[Items listed in a dataset]

********************

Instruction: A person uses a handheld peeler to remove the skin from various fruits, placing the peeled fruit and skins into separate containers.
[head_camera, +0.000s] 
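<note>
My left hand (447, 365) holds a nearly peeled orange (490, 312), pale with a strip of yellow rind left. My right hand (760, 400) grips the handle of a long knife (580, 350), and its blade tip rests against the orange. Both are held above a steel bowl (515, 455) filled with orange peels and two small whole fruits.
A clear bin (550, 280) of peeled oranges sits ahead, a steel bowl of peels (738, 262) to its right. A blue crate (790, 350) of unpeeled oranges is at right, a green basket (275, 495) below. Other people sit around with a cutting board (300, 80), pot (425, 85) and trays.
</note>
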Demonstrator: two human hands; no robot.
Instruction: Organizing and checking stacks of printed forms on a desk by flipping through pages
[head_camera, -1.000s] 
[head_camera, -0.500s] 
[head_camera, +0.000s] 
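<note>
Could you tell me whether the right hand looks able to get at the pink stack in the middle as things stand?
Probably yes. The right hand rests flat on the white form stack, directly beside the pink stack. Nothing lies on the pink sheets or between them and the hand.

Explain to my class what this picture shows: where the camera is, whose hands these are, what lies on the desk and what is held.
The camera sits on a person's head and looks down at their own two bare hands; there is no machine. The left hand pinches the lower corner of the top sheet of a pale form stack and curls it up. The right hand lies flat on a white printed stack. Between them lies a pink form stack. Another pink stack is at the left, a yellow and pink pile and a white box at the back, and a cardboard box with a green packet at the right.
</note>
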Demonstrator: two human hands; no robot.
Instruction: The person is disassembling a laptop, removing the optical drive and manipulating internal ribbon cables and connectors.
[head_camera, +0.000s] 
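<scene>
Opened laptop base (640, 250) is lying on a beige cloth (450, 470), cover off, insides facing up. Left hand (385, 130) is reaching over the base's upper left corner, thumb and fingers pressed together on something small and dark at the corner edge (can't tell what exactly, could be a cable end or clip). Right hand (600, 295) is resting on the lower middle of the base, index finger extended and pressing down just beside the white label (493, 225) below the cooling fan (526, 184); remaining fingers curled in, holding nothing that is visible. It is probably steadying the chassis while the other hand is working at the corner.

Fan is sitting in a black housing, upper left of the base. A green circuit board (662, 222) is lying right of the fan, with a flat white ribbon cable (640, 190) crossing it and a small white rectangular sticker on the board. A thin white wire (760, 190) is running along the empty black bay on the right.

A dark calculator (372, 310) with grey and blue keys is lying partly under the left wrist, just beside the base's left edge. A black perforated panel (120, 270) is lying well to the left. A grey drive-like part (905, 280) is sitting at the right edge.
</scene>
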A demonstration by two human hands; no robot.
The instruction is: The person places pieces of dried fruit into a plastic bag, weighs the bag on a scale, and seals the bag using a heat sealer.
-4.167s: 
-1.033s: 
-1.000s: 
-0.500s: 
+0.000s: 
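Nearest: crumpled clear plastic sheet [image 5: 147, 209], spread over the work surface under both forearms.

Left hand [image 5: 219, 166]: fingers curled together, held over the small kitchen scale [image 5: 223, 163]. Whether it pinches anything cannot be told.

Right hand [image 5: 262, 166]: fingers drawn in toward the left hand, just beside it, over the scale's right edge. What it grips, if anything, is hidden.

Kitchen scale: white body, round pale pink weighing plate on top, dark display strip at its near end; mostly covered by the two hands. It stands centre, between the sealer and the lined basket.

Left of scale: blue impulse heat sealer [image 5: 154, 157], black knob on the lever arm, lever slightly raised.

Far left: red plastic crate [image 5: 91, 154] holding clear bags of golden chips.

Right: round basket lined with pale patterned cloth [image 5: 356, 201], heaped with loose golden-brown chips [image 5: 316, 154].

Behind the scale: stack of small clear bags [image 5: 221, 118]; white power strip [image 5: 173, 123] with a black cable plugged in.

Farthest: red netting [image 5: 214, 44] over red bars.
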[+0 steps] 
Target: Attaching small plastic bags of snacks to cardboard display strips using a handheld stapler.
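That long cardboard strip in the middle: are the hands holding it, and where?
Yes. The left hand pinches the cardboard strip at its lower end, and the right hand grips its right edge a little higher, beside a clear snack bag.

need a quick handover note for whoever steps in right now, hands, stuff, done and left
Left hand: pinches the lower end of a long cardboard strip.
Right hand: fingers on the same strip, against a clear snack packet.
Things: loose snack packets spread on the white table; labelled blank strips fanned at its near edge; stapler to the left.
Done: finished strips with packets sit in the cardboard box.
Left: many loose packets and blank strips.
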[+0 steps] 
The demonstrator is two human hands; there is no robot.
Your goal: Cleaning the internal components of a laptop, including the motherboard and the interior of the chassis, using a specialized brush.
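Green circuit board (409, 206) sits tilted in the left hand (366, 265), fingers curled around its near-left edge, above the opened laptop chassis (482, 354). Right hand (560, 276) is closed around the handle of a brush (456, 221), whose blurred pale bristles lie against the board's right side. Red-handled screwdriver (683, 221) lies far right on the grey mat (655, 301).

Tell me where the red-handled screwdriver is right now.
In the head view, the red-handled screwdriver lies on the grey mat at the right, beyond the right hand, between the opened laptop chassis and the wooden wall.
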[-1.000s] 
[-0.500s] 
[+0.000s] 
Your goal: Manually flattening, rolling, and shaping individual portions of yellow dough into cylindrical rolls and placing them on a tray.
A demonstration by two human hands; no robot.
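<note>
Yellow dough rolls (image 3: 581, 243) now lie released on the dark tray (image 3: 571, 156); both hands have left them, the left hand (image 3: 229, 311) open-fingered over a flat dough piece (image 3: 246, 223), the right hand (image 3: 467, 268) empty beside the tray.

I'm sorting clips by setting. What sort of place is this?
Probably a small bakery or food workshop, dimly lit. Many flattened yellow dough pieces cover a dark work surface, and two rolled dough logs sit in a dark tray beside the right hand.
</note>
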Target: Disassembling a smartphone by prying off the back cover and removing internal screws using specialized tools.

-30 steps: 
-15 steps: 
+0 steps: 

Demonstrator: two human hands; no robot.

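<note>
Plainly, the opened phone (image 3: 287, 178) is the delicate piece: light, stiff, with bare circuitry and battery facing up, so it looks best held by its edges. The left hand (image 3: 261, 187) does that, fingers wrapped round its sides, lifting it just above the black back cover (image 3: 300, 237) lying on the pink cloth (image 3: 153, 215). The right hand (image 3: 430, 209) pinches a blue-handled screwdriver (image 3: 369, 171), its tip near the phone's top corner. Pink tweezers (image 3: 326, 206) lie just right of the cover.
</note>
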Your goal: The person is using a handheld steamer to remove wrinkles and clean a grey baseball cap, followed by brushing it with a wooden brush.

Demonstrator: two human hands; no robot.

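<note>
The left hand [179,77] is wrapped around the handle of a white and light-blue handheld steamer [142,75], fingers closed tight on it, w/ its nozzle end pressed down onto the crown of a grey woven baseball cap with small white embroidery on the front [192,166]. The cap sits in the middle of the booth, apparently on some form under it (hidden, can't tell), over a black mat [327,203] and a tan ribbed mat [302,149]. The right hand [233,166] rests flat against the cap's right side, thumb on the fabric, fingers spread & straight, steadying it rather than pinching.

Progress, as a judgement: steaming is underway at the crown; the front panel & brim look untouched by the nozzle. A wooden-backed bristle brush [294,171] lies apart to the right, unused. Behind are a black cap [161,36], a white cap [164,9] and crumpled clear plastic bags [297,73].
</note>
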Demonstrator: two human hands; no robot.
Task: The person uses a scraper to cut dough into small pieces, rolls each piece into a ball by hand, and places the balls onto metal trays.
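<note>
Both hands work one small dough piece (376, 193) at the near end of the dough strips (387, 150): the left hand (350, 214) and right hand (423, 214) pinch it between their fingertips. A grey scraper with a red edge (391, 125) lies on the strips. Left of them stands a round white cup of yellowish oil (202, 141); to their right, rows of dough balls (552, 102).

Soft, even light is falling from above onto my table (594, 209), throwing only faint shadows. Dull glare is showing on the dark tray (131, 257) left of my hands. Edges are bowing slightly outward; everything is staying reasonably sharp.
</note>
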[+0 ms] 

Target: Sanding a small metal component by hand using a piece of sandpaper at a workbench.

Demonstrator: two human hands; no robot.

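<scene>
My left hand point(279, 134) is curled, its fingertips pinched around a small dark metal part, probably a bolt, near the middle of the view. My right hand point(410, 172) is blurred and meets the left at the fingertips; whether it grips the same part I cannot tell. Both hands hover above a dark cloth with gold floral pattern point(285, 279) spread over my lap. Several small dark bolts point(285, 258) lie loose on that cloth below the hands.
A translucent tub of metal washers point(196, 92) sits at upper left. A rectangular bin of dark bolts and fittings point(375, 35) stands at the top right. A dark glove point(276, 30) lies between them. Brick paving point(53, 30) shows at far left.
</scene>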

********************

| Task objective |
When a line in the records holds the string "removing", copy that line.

| Written answer |
Instruction: The person is disassembling a laptop, removing the optical drive and manipulating internal ribbon cables and connectors.
Target: Disassembling a smartphone by prying off the back cover and removing internal screws using specialized tools.

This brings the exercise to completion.